Africa’s Greatest Resource Is Not Under the Ground
For decades, the world has described Africa through the language of resources.
They speak of our oil. Our gas. Our minerals. Our fertile land. Our strategic location.
But I have come to believe that Africa’s greatest resource is not beneath the soil.
It is above it. It is the African youth.
The young woman in Lagos building a technology startup.
The young researcher in Nairobi developing solutions to local challenges.
The young entrepreneur in Abidjan.
The young creative in Johannesburg.
The young engineer in Kigali.
The young diaspora professional in Paris, Brussels, London, New York, Toronto, or Dubai.
Africa’s future is not hidden in its mines.
It is walking on its streets, from Kinshasa to Kigali.
It is sitting in our universities.
It is logging onto digital platforms.
It is waiting for an opportunity.
The question before us is simple:
Will we invest in this generation enough to allow it to flourish?
The Rebirth We Seek
When we speak of African rebirth, we must be clear about what we mean.
A rebirth is not a return to the past.
It is the creation of something new.
Africa does not need romantic nostalgia.
Nor does it need imported identities.
Africa needs confidence.
Confidence to innovate.
Confidence to trade.
Confidence to compete.
Confidence to collaborate.
Confidence to lead.
The African rebirth must therefore be economic, intellectual, technological, cultural, and institutional.
It must be a rebirth built not merely on political slogans but on measurable opportunities.
Because no young person can eat rhetoric.
No graduate can build a future on promises alone.
And no continent can prosper without creating pathways for its youth to participatemeaningfully in the economy.
African Youth & Economic Diplomacy
As many of you know, this year I begin a global tour around my recently published book, Economic Diplomacy of the Diaspora.
In every city I visit, from Europe to Africa and beyond, one question inevitably emerges:
“What role should young Africans play in shaping Africa’s future?”
The answer lies at the very heart of the book.
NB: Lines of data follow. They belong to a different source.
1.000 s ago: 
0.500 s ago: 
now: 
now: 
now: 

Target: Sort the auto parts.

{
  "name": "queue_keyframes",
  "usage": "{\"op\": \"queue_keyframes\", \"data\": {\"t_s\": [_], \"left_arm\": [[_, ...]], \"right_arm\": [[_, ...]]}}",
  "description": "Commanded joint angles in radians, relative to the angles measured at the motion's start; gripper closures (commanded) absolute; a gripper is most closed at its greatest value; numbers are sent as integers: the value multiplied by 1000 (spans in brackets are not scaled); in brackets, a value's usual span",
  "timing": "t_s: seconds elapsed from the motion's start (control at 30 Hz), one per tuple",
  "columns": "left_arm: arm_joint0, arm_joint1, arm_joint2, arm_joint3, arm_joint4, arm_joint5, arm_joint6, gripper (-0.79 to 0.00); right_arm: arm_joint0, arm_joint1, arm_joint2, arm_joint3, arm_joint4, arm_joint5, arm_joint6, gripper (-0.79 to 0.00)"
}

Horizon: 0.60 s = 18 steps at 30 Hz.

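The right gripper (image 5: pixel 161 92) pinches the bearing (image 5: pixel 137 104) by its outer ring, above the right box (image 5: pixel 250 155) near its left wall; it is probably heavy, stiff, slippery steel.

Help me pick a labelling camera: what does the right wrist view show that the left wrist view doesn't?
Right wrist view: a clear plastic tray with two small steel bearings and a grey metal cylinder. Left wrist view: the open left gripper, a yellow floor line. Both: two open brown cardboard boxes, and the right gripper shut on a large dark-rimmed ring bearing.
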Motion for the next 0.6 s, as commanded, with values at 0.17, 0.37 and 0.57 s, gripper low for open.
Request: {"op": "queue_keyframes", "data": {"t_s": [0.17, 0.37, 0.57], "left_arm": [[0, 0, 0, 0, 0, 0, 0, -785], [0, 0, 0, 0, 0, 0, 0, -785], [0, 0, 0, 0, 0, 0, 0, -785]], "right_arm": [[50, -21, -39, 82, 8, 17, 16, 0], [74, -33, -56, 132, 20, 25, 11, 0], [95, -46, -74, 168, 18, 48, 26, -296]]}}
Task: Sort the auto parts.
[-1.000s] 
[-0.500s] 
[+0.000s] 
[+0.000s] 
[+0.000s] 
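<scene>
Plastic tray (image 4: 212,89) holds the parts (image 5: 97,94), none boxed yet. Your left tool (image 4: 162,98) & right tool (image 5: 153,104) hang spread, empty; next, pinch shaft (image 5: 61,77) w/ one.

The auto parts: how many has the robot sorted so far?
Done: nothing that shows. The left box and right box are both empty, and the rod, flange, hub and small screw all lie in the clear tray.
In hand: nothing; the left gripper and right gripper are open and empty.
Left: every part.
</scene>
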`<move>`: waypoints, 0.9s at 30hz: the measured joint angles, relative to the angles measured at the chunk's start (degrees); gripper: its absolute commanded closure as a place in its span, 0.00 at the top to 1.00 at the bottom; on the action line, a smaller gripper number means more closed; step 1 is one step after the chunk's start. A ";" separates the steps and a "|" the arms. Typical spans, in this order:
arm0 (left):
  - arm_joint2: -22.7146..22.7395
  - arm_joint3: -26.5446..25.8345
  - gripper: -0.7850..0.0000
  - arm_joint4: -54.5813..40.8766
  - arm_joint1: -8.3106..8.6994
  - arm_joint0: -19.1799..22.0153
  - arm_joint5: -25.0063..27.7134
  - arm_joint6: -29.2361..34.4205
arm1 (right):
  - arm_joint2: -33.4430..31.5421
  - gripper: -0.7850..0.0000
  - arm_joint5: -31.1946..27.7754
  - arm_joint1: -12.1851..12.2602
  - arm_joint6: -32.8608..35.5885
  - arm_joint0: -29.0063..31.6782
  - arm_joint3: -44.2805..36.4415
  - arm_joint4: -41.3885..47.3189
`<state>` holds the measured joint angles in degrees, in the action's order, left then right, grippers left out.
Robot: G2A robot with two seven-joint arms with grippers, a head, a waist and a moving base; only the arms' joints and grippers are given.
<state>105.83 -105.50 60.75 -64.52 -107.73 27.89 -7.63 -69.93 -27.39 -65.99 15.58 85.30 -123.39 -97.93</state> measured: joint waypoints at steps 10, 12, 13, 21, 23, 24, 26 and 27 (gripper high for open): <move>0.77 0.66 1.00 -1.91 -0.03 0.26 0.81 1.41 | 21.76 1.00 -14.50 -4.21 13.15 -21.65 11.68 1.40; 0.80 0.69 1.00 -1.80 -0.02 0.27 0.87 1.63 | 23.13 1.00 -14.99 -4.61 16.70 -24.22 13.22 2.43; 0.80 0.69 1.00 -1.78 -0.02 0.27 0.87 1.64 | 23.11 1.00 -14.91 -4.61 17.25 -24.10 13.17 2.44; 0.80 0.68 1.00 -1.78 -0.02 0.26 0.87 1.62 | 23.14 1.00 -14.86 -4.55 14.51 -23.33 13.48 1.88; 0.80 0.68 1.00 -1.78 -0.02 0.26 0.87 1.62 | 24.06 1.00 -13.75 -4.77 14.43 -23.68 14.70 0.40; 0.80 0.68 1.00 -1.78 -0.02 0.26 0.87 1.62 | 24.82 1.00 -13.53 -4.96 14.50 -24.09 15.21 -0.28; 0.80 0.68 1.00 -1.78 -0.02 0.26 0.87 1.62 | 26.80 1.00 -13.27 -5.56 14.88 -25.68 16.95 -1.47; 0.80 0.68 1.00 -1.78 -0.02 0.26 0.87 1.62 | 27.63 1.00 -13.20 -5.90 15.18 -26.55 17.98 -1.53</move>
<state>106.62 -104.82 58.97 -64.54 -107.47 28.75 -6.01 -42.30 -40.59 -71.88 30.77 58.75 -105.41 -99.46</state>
The central argument of Economic Diplomacy of the Diaspora is simple:
Diaspora communities are not merely remittance senders.
They are bridges.
Bridges of knowledge.
Bridges of capital.
Bridges of innovation.
Bridges of culture.
Bridges of opportunity.
And when those bridges are deliberately connected to Africa’s development aspirations, extraordinary things become possible.
But there is an important evolution of that idea.
The future of diaspora engagement is not my generation.
It is yours.
The next phase of Africa’s economic diplomacy will be led by digitally connected, globally educated, technologically fluent young Africans.
Young people who understand both Africa and the world.
Young people who can move comfortably between Lagos and London, Kigali and Brussels, Accra and Toronto, Nairobi and Silicon Valley.
Young people who can transform identity into influence and influence into development.
The African rebirth will not happen despite its youth.
It will happen because of its youth.
A New Social Contract
But let me speak frankly.
Young Africans cannot carry the burden of Africa’s future alone.
Governments have responsibilities.
Institutions have responsibilities.
The private sector has responsibilities.
The Diaspora has responsibilities.
And elders have responsibilities.
Every generation owes the next generation more than advice.
It owes them opportunity.
We cannot continue asking young people to believe in a future that we ourselves have failed to prepare.
The African rebirth requires a new social contract.
One that prioritises education.
Rewards innovation.
Encourages entrepreneurship.
Protects merit.
Strengthens institutions.
And creates an environment where talent can thrive regardless of ethnicity, religion, gender, social background, or geography.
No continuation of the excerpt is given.